Aβ and Mitochondria—When It Reigns, They Pore
Flagging mitochondria, the powerhouses of the cell, have been linked to general aging and also to a variety of neurodegenerative diseases, including Parkinson and Alzheimer disease (AD). Exactly how mitochondria fit with AD pathology is not yet clear, but an advanced publication in today’s Nature Medicine online offers up an intriguing mechanism. Researchers led by Shi Du Yan at Columbia University, New York, report that amyloid-β (Aβ) binds to the mitochondrial matrix protein cyclophilin D. That protein is a component of the mitochondrial permeability transition pore (mPTP), a potentially lethal channel that leaks damaging reactive oxygen species, calcium, and other harbingers of cellular demise, such as apoptotic cytochrome c, into the cytoplasm. The work suggests that under a torrent of Aβ, mitochondria leakage sets off a cascade that culminates in cell dysfunction or even death. “We think that cyclophilin D will be a very important partner in mediating Aβ-induced mitochondrial dysfunction,” Yan said in an interview with ARF.
The finding “may have implications for the development of mitochondrial targeted therapeutics for AD,” suggested Hemachandra Reddy, Oregon Health Sciences University, Beaverton, in an interview with ARF (and see comment below). In particular, it may help explain the mechanism of action of Dimebon, a drug candidate that is showing promise in early clinical trials (see ARF related ICAD news and ARF related news story). Dimebon has many potential targets in the cell, but one of them is the aforementioned mitochondrial permeability pore, to which it binds with picomolar affinity. “This is actually very nice work and potentially pertinent to Dimebon,” Rachelle Doody, Baylor College of Medicine, Texas, told ARF. “It strengthens our view that mitochondrial permeability pores are somehow central in Alzheimer disease.” Doody is currently overseeing clinical trials of Dimebon, which was previously approved as an antihistamine in Russia.
A growing literature links mitochondria to Alzheimer disease and specifically to Aβ, which has been found lurking in these organelles.

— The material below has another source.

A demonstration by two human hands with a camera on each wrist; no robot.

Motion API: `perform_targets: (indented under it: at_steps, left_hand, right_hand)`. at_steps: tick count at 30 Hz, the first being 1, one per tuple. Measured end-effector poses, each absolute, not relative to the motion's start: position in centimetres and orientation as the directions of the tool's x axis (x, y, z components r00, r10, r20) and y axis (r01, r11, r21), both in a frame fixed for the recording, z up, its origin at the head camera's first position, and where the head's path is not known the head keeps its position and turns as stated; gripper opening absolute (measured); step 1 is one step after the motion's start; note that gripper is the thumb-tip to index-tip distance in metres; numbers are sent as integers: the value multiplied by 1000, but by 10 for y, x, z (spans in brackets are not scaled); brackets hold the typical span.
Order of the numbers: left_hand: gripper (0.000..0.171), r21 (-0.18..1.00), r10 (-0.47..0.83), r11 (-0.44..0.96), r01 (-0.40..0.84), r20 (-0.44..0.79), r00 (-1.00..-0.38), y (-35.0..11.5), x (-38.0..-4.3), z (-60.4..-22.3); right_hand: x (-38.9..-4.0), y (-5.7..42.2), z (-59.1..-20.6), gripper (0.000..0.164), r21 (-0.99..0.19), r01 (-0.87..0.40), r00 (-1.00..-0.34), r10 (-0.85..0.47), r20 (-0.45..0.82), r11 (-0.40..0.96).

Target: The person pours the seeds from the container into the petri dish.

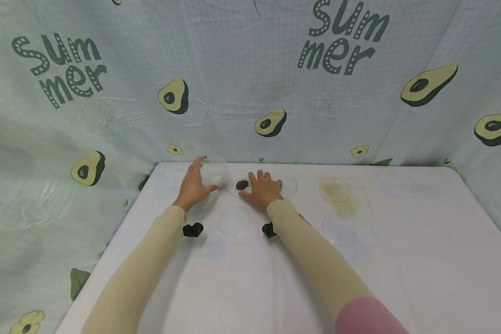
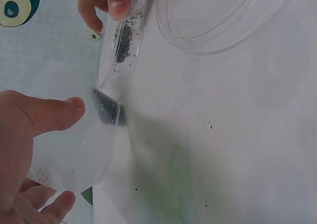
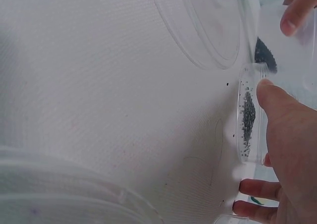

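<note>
My left hand (image 1: 193, 186) grips a clear round dish (image 2: 74, 159) by its edges, thumb on one side and fingers on the other. The dish is tilted up on edge, with dark granules (image 2: 105, 107) gathered at its low side, beside a petri dish (image 1: 235, 180). That petri dish lies flat, a small heap of dark granules (image 3: 248, 117) in its middle and loose grains around it. My right hand (image 1: 264, 189) holds it at the rim between thumb and index finger; its other fingers spread toward the table.
Another clear dish (image 1: 290, 187) lies just right of my right hand. An additional dish (image 1: 235, 222) sits nearer me, between my forearms. Farther right are a dish (image 1: 334, 191) over a yellowish patch and a faint one (image 1: 331, 227). A printed cloth (image 1: 234, 93) hangs behind the table.
</note>
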State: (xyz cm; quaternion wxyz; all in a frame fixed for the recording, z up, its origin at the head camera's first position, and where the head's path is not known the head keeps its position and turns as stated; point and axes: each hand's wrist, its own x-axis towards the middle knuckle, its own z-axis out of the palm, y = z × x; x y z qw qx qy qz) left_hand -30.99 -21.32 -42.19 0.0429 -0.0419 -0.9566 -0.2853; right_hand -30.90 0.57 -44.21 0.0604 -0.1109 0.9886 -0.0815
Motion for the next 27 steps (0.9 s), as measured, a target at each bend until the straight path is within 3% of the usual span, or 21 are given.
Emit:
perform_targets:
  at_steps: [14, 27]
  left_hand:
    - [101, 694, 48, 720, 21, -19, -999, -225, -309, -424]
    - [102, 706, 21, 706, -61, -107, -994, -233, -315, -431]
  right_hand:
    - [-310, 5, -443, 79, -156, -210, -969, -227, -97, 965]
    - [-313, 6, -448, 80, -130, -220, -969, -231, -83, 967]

Yan’s group previously reported that Aβ interacts directly with the mitochondrial protein ABAD (see Lustbader et al., 2004 and ARF related news story), and just recently researchers in Sweden led by Maria Ankarcrona at the Karolinska Institute, Stockholm, showed that Aβ binds to the mitochondrial transporter TOM, or translocase of the outer membrane, offering up a mechanism for how Aβ gets into the organelles (ARF related news story). Work from several other labs, including Reddy’s, also shows that Aβ attaches to mitochondrial membranes (see, e.g., Manczak et al., 2006). On top of these molecular studies, there is also growing cellular evidence that mitochondria play an intimate role in AD pathology. Cells lacking mitochondrial electron transport chain activity are spared the toxic effects of Aβ, for example (see Cardoso et al., 2001), while “cybrids,” hybrid cells made by replacing mitochondria in normal cells with those taken from AD-damaged ones, show increased Aβ production and deposition (see Khan et al., 2000). “I think it is important for the Alzheimer’s field to note that Aβ is toxic through its effects on mitochondria in general and through its effects on the mitochondrial electron transport chain in particular,” said Russell Swerdlow, University of Kansas, Missouri, in an interview with ARF. “The importance of Yan’s paper is that it provides a potential explanation for those findings,” he said. Swerdlow is a champion of the mitochondrial hypothesis of AD (see Alzforum live discussion).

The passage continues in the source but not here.